> [What to work on]:
Nothing should appear in the answer except the lines below from the line containing "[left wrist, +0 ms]" through the line containing "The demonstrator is", copied exactly, with pictures left out.
+ + + + +
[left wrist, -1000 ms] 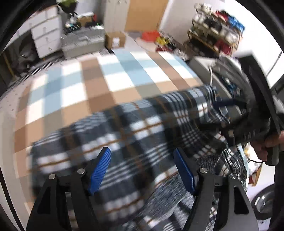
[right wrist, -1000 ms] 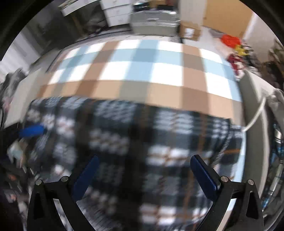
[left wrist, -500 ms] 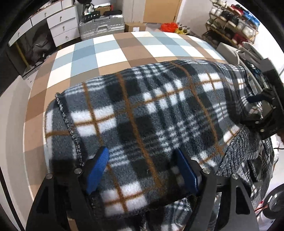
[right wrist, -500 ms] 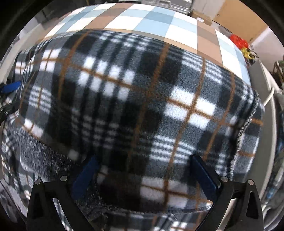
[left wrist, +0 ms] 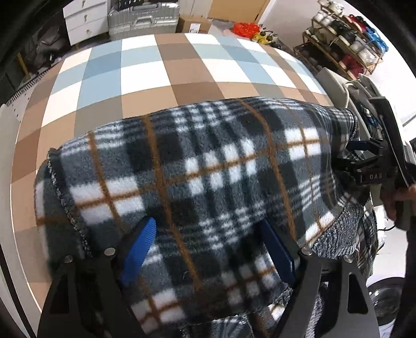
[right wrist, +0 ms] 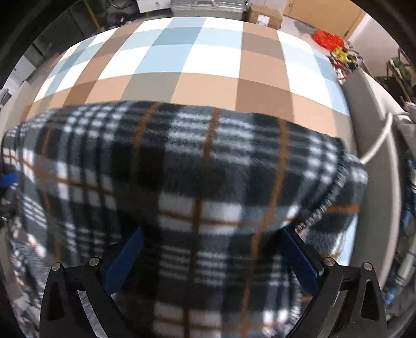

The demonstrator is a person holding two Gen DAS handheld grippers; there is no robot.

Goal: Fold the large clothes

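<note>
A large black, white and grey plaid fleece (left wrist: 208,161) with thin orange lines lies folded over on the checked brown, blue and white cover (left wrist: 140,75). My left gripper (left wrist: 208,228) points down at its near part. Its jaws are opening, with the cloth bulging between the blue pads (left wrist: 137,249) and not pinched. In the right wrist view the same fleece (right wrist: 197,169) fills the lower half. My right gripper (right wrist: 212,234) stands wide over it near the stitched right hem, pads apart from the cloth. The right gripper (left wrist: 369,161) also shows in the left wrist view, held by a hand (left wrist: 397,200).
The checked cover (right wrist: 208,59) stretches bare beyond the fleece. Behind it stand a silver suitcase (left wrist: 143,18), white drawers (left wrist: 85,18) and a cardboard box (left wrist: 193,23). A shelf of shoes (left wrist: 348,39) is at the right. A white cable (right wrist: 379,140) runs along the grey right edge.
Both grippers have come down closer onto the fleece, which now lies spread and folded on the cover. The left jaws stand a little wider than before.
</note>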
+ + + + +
> [Result of the exercise]:
[left wrist, +0 ms] 
[right wrist, +0 ms] 

The demonstrator is a person holding two Gen DAS handheld grippers; there is no robot.

This finishes the response to the exercise.